County OKs beer, wine sales for May 6 ballot

By Chris Berendt Staff Writer

February 4, 2014

An alcoholic beverage referendum allowing countywide beer and wine sales will be on the May 6 primary election ballot following a unanimous vote by the Sampson County Board of Commissioners earlier this week.

Since early 2012, the board has entertained the possibility of having an alcoholic beverage election by which beer and wine sales could be put to the voters. Commissioners have detailed the benefits of such an endeavor in boosting revenues for the county and permitting restaurants, grocery stores, motels and other establishments to enhance their operations.

County staff was directed in late 2012 to remind the board of the requirements a little closer to the next eligible election. With the May primary a mere three months away, that time is now.

During the board’s regular meeting Monday, county attorney Joel Starling reviewed the process for calling alcoholic beverage elections under Chapter 18B of the N.C. General Statutes.

“A countywide alcoholic beverage election will not affect municipalities who have already adopted it,” Starling remarked. “If there is a municipality that has already approved a certain type of alcoholic beverage (in an) election, a county election disapproving it doesn’t rob that city of its prior approval. By the same token, if there is a city that hasn’t approved it, and it is approved in the county, it will be approved for the whole county. Once the county has authorized it, individual municipalities cannot prohibit it.”

Clinton, Roseboro, Garland and Newton Grove currently have alcoholic beverage sales, and operate ABC stores. However, Salemburg, Harrells, Turkey and Autryville do not currently permit such sales, and would be the most impacted towns should the referendum pass as they will be stripped of their “dry” status.

The statute allows for four different types of alcoholic beverage elections, including malt beverage, unfortified wine, ABC store and mixed beverage, also known as “liquor by the drink.” More than one kind of alcoholic beverage election may be included in a single request or petition.

Starling focused on malt beverage and unfortified wine.

In order to include mixed beverage on the ballot, he said, ABC stores either have to already be in operation within that particular county or municipality or an ABC proposal has to be on the same ballot.

He presented all possible options concerning malt beverage and unfortified wine sales.

The options for malt beverages include to permit the on-premises and off-premises sale; on-premises only; off-premises only; or on-premises sales of malt beverages by Class A hotels, motels and restaurants only, and permit off-premises sales by other permitees.

Options for unfortified wine include to permit the on-premises and off-premises sale; on-premises only; or off-premises only.

Starling noted the board could put one or all of the seven options on the ballot.

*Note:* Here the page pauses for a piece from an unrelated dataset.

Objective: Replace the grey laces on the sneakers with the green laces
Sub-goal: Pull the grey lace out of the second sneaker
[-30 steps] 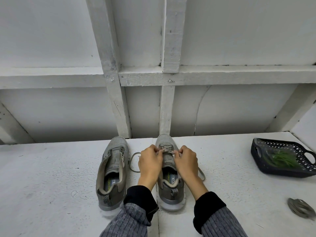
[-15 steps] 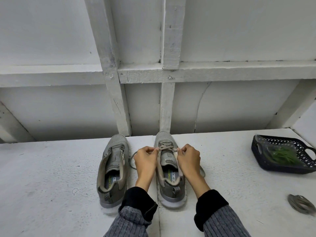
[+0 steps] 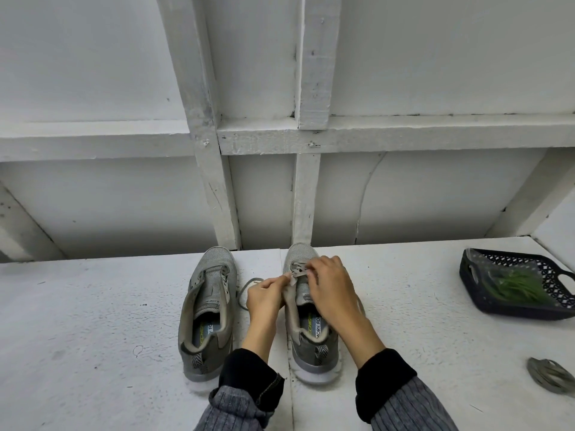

On-premises, he noted, refers to establishments including bars, clubs, motels and restaurants. Off-premises refers primarily to grocery stores.

“This is not going to hurt anything,” Commissioner Albert Kirby said. “This is going to help business in the areas that are not developed. Ultimately, it will probably help the county.”

A countywide alcoholic beverage election may be called in one of two ways, Starling said.

The county’s Board of Commissioners can submit a written request to the county’s Board of Elections or a petition requesting an alcoholic beverage election, signed by at least 35 percent of the county’s registered voters, may be submitted to the Board of Elections.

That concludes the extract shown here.